▶ **How to complete this task**: Exactly the lines below from the one with "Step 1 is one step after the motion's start" up to and including the one with "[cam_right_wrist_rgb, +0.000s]" make up the answer, with nothing else added.

|---|

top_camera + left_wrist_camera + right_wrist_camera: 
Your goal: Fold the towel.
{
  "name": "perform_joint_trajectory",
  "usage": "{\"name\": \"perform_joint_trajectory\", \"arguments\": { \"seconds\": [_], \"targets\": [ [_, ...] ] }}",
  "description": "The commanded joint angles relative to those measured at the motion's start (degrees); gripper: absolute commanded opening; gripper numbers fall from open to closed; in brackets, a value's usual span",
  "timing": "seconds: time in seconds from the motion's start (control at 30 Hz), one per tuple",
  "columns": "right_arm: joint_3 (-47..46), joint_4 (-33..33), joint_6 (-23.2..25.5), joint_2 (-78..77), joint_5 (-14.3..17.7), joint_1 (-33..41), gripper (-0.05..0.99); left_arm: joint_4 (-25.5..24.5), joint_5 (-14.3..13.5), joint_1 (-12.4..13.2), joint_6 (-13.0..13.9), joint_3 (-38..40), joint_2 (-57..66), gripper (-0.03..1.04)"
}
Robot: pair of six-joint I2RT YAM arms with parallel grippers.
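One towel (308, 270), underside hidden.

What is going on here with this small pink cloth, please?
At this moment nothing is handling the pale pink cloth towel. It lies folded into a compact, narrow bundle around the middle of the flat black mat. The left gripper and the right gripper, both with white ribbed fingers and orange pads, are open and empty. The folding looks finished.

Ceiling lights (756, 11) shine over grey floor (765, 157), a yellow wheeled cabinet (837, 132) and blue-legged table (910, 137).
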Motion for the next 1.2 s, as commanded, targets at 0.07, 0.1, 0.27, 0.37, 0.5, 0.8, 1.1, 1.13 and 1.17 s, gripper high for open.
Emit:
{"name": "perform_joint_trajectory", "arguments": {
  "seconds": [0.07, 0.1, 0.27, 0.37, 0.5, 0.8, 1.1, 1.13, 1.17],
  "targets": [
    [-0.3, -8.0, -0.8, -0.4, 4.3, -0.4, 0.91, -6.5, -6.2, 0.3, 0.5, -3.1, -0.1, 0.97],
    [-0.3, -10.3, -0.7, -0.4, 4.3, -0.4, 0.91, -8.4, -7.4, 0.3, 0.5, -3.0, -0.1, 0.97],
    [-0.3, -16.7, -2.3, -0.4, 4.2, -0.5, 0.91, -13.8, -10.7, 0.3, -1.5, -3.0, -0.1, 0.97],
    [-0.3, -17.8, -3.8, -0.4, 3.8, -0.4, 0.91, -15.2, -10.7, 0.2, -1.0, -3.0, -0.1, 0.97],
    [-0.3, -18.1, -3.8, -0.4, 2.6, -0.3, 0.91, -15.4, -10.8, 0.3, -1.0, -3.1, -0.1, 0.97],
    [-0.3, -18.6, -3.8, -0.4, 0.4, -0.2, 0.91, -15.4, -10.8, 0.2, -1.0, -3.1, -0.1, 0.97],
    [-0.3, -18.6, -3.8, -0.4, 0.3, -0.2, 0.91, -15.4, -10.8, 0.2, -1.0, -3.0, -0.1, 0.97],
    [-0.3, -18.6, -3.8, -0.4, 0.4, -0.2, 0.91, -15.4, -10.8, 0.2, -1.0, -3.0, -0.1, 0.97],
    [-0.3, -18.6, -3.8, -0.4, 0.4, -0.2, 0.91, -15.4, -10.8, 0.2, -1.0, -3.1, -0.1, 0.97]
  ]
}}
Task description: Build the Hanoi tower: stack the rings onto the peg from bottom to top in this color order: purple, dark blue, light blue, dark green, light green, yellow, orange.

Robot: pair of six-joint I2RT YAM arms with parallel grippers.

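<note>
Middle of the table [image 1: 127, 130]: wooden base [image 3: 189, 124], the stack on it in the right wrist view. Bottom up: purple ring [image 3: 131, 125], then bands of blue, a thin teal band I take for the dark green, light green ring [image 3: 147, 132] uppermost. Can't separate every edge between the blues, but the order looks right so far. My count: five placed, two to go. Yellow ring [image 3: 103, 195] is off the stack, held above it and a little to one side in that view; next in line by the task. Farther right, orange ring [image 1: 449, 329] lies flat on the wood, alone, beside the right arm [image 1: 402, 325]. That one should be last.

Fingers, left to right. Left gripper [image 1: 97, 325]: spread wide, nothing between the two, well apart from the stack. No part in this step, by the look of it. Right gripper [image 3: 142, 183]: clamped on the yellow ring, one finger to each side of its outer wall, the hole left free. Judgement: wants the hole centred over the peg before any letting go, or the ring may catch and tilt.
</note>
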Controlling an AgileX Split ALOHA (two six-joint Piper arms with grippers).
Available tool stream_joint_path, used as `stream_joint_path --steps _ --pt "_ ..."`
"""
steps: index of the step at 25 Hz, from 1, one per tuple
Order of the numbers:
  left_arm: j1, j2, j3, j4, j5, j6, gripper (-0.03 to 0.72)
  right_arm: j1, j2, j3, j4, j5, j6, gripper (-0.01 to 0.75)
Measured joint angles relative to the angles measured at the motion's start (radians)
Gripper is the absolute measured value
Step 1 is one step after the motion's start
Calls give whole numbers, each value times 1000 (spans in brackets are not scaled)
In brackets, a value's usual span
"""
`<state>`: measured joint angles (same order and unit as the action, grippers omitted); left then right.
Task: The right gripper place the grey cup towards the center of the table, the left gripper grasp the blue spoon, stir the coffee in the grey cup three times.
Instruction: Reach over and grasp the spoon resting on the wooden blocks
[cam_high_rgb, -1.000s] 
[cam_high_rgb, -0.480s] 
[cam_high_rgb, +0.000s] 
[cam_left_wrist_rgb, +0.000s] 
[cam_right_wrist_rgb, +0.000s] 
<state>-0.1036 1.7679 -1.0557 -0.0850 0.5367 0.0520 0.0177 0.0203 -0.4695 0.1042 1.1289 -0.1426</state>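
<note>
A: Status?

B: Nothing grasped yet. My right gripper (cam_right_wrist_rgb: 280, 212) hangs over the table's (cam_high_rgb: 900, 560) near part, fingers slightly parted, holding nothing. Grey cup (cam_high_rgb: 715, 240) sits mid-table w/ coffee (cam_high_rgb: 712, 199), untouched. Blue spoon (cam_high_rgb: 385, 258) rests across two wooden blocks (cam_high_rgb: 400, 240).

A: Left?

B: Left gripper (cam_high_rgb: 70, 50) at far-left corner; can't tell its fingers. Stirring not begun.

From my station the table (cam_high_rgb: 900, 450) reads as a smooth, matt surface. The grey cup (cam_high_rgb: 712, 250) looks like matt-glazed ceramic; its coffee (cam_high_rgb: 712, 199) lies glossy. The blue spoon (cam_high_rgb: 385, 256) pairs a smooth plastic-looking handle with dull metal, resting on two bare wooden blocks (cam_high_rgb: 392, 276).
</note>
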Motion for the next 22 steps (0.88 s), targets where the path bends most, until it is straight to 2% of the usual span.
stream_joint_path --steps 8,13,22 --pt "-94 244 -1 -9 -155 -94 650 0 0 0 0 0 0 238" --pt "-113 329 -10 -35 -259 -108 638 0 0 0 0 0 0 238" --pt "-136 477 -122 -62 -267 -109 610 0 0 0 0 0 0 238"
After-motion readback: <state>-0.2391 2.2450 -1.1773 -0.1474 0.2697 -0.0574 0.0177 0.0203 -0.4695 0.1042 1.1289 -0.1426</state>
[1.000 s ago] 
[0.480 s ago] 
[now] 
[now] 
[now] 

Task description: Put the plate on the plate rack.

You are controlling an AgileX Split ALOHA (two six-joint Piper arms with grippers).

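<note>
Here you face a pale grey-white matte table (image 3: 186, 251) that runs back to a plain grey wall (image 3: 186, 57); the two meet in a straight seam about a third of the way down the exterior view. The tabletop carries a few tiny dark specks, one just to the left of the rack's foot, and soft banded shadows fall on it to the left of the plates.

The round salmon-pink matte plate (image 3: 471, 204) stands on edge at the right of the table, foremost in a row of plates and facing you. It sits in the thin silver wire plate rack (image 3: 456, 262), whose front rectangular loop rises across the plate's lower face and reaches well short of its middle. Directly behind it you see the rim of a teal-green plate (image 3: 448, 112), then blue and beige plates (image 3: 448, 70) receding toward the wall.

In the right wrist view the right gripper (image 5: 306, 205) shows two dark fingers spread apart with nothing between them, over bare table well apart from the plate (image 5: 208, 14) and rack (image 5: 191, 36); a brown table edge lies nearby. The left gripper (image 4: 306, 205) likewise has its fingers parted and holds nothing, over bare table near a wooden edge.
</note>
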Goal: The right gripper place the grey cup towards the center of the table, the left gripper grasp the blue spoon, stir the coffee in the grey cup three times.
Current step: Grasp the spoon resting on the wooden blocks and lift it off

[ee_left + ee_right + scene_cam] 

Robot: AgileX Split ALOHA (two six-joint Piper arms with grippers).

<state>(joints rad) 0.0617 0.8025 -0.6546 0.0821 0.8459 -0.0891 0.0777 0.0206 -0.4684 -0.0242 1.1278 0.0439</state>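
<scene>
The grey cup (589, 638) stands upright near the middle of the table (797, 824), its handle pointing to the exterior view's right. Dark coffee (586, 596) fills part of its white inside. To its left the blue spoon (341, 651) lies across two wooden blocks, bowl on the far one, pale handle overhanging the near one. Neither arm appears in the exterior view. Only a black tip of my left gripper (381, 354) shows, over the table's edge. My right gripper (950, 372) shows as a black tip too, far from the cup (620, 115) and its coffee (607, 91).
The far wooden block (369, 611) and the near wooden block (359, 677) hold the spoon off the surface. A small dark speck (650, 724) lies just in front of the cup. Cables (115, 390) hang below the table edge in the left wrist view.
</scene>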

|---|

▶ **Solution below**:
Step 1 is one step after the motion's start
Calls give whole numbers, each value times 1000 (spans in brackets are not scaled)
In brackets, a value's usual span
"""
`<state>`: measured joint angles (same order and unit as the action, grippers omitted); left then right.
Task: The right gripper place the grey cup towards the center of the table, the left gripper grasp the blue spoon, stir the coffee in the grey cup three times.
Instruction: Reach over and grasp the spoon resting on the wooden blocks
[cam_high_rgb, -1.000s] 
[cam_high_rgb, -0.480s] 
[cam_high_rgb, +0.000s] 
[cam_left_wrist_rgb, +0.000s] 
[cam_right_wrist_rgb, +0.000s] 

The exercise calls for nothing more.